Ah no, things were not what they seemed in that peaceful little burg below, nor in the wooded hills beyond Redemption. I should know: I grew up in that orphanage, and now served as the liaison between the Sisters who ran it and the town that provided them with innocent children. In my thirty-five years of residence there, however, I had not inquired about my own parents, nor did I ever intend to. Some questions are better left unasked, I had learned. Just as some mysteries are best left unexplained, and some pleasures left untasted.
"Easy, Dory," I crooned to my gray mare. "We don't want you to stumble and fall now."
She stepped carefully down the road, where icy patches hid beneath the snow. Her breath encircled her head like a frosted wreath as she pulled me along, and within minutes we'd arrived at the edge of town. Here, the grassy pastures gave way to humble storefronts of the greengrocer and the blacksmith, the newspaper and the mercantile. No saloons, of course. Just a street of shops sitting back along both sides, as though directing the visitor toward the majestic court house at its end.

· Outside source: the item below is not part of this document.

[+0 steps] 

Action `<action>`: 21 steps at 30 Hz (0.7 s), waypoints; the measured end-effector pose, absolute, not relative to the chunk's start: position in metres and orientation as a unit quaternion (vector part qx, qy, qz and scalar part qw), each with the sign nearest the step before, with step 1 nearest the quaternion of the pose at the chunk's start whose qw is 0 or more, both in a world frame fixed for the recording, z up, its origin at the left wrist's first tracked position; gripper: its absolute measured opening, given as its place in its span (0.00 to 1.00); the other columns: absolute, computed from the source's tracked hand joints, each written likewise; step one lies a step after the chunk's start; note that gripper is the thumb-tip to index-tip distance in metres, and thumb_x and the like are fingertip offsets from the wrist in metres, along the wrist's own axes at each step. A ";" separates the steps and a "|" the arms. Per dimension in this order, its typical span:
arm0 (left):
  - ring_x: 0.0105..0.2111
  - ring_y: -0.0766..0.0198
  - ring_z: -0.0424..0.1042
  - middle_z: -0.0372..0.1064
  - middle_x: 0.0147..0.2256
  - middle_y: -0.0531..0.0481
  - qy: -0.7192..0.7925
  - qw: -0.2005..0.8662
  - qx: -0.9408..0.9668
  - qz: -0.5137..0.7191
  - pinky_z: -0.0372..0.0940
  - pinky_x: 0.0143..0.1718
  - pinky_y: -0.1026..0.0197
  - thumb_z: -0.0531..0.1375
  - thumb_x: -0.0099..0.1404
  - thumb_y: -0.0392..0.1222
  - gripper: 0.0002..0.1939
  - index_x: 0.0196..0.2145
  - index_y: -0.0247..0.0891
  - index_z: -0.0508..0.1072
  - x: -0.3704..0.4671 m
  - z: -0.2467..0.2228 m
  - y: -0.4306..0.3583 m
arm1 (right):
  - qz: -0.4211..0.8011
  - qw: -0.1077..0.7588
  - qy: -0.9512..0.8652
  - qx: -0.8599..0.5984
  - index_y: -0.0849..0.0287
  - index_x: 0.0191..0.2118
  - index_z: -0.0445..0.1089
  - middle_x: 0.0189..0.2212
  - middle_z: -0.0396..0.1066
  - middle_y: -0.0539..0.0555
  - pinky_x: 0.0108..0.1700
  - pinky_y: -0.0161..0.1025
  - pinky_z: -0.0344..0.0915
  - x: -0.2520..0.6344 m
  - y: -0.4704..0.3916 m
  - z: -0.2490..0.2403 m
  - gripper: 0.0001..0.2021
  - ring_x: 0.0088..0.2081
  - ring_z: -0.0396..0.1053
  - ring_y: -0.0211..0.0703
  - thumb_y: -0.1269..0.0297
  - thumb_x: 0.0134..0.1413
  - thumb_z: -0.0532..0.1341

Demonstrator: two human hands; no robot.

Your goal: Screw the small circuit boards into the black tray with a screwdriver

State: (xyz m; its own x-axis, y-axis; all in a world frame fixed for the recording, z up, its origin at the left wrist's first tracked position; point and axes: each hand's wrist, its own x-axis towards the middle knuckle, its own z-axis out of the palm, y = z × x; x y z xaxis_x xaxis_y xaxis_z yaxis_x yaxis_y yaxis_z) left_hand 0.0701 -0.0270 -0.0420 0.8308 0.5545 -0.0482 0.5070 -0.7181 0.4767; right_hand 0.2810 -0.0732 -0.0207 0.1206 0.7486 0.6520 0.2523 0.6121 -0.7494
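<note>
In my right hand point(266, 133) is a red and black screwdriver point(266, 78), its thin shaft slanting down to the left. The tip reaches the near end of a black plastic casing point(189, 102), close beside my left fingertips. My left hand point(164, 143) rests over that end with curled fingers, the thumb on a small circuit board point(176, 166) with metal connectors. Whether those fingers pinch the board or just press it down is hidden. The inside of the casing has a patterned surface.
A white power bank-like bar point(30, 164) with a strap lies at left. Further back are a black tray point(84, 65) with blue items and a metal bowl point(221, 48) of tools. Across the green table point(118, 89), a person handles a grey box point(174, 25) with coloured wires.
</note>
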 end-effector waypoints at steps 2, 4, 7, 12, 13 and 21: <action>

Redemption's main distinction was being the seat of this western Pennsylvania county, so it was only fitting that the most notable architecture in town-except for the churches, of course-had been bestowed upon our house of law and local government. Fretwork festooned its cupola, freshened by snow that accented its sills and gables like the frosting on a gingerbread house. It was nearly five o'clock, and dusk was settling in, so Judge Harold Legg would be encouraging his plaintiff and defendant to their conclusions so he could go home to his dinner and his daughter Lucy. Just another day in a quaint little town about to be lulled into winter, where women baked cookies beside cozy hearths while their husbands napped over their newspapers.